I do not know anyone else with my condition, but I have found some blogs telling the stories of other young women who have undergone a PAO (peri-acetabular osteotomy) – or even two, just like I need.  I decided to write another blog which tells the story of the PAO alongside all the other things that make up life.  So I will tell my hip story, but I hope that most of my posts will be about other stuff.  The things that actually get me through.  The things that remind me that the worst of times are passing away.
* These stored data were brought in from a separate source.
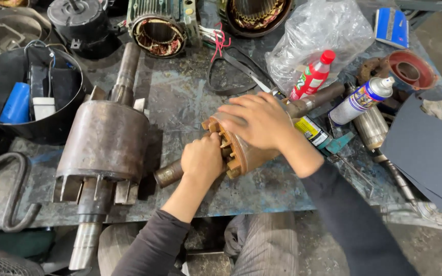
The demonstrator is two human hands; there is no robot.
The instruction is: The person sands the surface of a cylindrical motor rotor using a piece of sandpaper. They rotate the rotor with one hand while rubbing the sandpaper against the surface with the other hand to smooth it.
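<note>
Person seated at a worn metal workbench (180, 102), working on a small rusty motor rotor (241, 153) that lay on its side near the front edge of the bench. Right hand (259, 120) was spread flat over the top of the rotor body, fingers draped across it and pressing down, most likely to keep the round piece from rolling. Left hand (201, 159) was closed in a fist against the finned end of the rotor, just below and touching the right hand's fingertips; whether it gripped a small tool or only the fins could not be told, since the fist hid it. The rotor's short shaft end (169, 174) stuck out past the left fist toward the bench edge, while the longer shaft (315, 99) ran out beyond the right hand, away from the person. Beside the left hand, well clear of it, lay a much larger rotor (103, 143) with its own long shaft, parked lengthwise and apart from the work. Just past the right wrist sat a red-capped bottle (313, 75) and a spray can (361, 99), both close enough to reach, probably kept near for cleaning or loosening. Dark sheets of abrasive paper (425, 148) lay farther off on the same side. A black tub (26, 97) of parts stood beyond the large rotor.
</note>
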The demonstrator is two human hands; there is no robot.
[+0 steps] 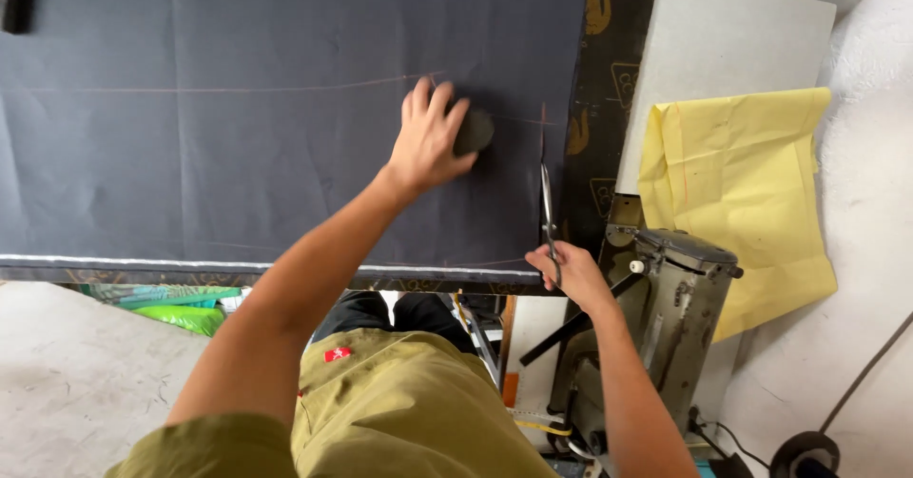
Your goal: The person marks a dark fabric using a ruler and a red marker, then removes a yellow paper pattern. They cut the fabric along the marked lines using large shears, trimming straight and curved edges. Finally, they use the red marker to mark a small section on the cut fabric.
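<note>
On the worktop, we have dark cloth spread flat. Our left hand presses a dark round weight onto it, fingers narrow around it. Our right hand grips scissors, fingers closed through the handles, blades on the cloth's right edge.

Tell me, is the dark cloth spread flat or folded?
Spread flat: the dark cloth covers the table, with the left hand pressing on it.

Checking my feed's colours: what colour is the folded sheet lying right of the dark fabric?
Pale yellow; the folded sheet shows clearly in the head view.
</note>
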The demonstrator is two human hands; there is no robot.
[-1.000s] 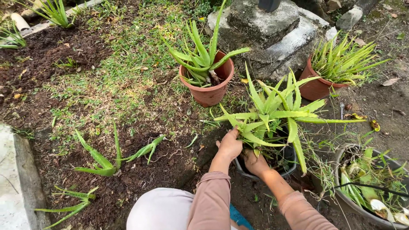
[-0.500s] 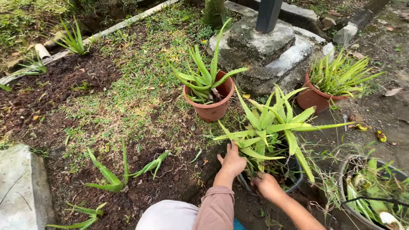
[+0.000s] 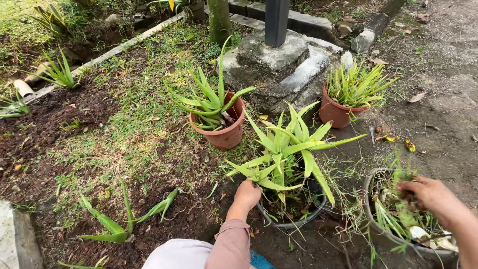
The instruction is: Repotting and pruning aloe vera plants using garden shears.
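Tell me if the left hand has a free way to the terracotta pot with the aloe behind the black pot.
Probably yes. The left hand rests at the black pot rim, and only open grass and soil lie between it and the terracotta pot; the leaning aloe leaves stay to its right.

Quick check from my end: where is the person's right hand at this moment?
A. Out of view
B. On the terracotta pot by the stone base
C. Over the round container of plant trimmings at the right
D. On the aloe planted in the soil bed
C: the right hand is over the round container of trimmings, while the left hand sits at the black-potted aloe.
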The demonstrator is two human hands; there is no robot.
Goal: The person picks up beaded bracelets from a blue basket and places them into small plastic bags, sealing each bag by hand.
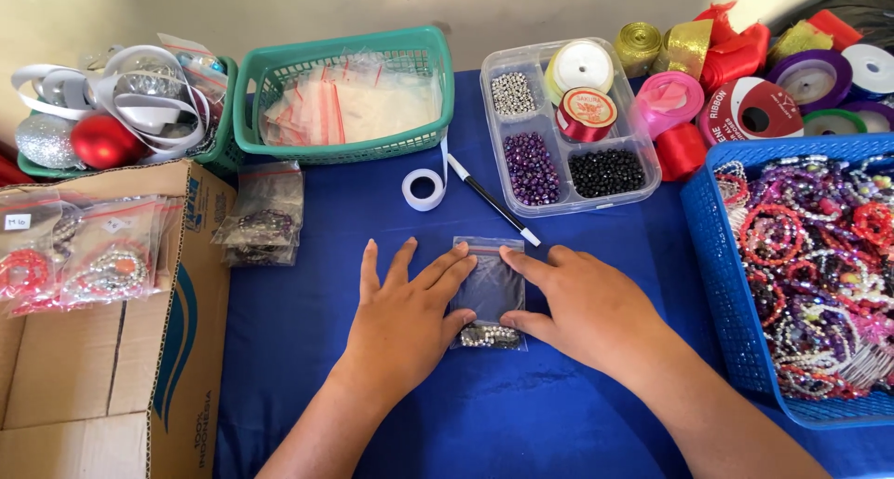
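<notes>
Now both hands flat: left hand [405,311], right hand [582,307] pressing clear bead bag [489,293] on blue tablecloth [307,293]

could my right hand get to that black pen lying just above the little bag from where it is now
Probably yes. The right hand rests flat on the small plastic bag, and the black pen lies on bare blue cloth just beyond its fingertips, with nothing between them.

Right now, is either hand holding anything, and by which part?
Nothing is lifted. Both hands press a small clear zip bag flat on the blue tablecloth: left hand on its left edge, right hand on its right edge.
</notes>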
Here’s a bit about me.  I am in my 30s and in 2009, I married my delicious husband (let’s call him Irish, which was the nickname he gave himself on the Internet Dating site where we met).  He is retired (!) due to a severe injury he sustained on military operations in 2003.  We look after each other.  I have two equally delicious (though not in the same way) stepdaughters, aged 12 and 8.   We live with a Bengal cat and five unruly chickens in The House, in an ancient village in the middle of darkest Devon, in England.  I have a full-time job, I love my job, but I don’t want to write about that.  I like to eat, and bake, and garden, and knit, and read, and wear lovely clothes and handbags.  And most of all, I like to laugh with my family, every day, as much as I can.
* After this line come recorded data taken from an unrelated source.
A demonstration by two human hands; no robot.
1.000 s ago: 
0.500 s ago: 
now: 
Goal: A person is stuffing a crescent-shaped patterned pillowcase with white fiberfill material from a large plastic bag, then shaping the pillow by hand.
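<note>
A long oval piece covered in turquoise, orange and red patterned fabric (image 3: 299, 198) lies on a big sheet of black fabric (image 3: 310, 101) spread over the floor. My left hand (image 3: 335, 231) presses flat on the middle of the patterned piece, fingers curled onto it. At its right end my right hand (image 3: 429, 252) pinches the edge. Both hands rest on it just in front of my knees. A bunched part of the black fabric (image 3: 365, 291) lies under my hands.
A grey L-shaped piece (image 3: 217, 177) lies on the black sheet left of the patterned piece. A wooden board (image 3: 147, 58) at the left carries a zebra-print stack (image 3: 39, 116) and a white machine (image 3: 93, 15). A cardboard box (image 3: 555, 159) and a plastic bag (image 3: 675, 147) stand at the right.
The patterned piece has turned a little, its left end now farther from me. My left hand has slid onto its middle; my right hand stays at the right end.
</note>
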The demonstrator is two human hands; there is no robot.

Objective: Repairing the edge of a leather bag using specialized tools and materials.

This blog is named after a song that makes me happy.  It’s by Anafey, it’s got a cool oldskool ‘boots-cats’ vibe to it, and like all the best things, gets better towards the end.  You can listen to it here: http://www.youtube.com/watch?v=ypl59XewnDk

One more thing.  I would like this blog to be uplifting, but not smug, self-aggrandising, or self-congratulatory – ugh.   Please comment and tell me if I’m doing it right (or wrong).

Leave a comment


  1. I’m so glad that I came across your blog. 🙂

  2. Kathy

     /  September 26, 2012

    Just been sneakily reading through your posts – having a PAO with Mr Witt next week after a failed one with a different surgeon on the other hip. Also have to return to Devon afterwards so I was really pleased to hear you found the journey ok! It’s been great to get an insight into the inpatient life at UCH too. So that is my long winded way of saying thank you for sharing your experiences. You sound like you’ve been doing amazingly and I hope you are continuing to recover well.
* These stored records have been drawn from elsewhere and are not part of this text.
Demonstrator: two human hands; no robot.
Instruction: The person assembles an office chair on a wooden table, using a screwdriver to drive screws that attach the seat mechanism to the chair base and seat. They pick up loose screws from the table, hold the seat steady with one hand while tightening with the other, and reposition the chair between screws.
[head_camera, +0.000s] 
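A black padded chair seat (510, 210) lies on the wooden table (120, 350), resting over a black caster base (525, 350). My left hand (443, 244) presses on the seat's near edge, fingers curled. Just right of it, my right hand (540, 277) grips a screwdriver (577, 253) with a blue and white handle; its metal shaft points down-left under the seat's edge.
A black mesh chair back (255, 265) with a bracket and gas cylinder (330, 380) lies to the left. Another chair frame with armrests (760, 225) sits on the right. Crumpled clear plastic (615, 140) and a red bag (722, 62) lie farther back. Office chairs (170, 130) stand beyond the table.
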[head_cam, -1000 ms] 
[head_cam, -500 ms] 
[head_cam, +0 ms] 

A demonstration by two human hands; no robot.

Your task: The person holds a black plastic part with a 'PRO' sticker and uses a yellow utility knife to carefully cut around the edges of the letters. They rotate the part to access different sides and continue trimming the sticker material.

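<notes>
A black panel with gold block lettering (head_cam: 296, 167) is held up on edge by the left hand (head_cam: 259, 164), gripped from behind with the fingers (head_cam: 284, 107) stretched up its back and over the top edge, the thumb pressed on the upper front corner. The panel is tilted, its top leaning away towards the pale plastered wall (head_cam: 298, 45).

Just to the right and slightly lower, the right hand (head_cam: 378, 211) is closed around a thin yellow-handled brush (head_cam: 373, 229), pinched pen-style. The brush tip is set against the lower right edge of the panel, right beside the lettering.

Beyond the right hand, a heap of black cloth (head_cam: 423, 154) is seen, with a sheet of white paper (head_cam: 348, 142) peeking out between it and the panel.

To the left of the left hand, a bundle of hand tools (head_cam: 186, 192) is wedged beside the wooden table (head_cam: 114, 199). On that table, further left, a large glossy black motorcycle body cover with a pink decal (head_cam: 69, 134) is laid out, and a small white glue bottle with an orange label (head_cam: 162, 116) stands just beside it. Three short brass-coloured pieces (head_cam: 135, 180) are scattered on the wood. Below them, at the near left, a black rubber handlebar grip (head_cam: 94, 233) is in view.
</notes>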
    • Hi Kathy – great to hear from you! How uncanny to know another Devon-based ‘hip woman’. What part of Devon are you from?
      I wish you all the best for your PAO with Mr Witt. I have heard so many people say great things about him so you are in the best of hands. My advice is to put your trust in the medical care you are receiving and let the first three or so days just wash over you. Just go with it – I promise it does get better. My experience of life as an inpatient at UCLH was really positive. The nurses did a great job and were always very sympathetic and helpful.
      Recovery is still progressing – I really am getting stronger every day. Please keep in touch and let me know how you’re going, and if you want to chat at any time re the PAO just let me know. I will try and find a way to PM you. 🙂

  3. Hey,
    So I can’t find a way to private message you but I have a very very new blog anyway so thought I’d reply to you this way. So sorry I didn’t see your message until now. Thank you for the reply and the support. I’m from Plymouth – I usually live away but my parents are here so I’ve moved back for a few months.

    I’m 11 days post-op now, managed to get out of hospital in 5 without any complications. Had my first physio appointment today – really reluctant to put any weight through my right foot as I walk but both the physio and my mum keep telling me I need to. Finding it scary though! But generally doing ok. Keep meaning to keep a record of things, I’m not as disciplined as you but think I might write a big blog post this afternoon.

    I’ve seen your latest post and I’m so sorry you’ve hurt yourself, I know that must be demoralising. It happens to everyone at some point though, honestly, so please don’t be too upset. You’ll be back to where you were in no time, you sound like you’ve been doing really well.

    I’m now ‘following’ you, it would be great to keep in touch.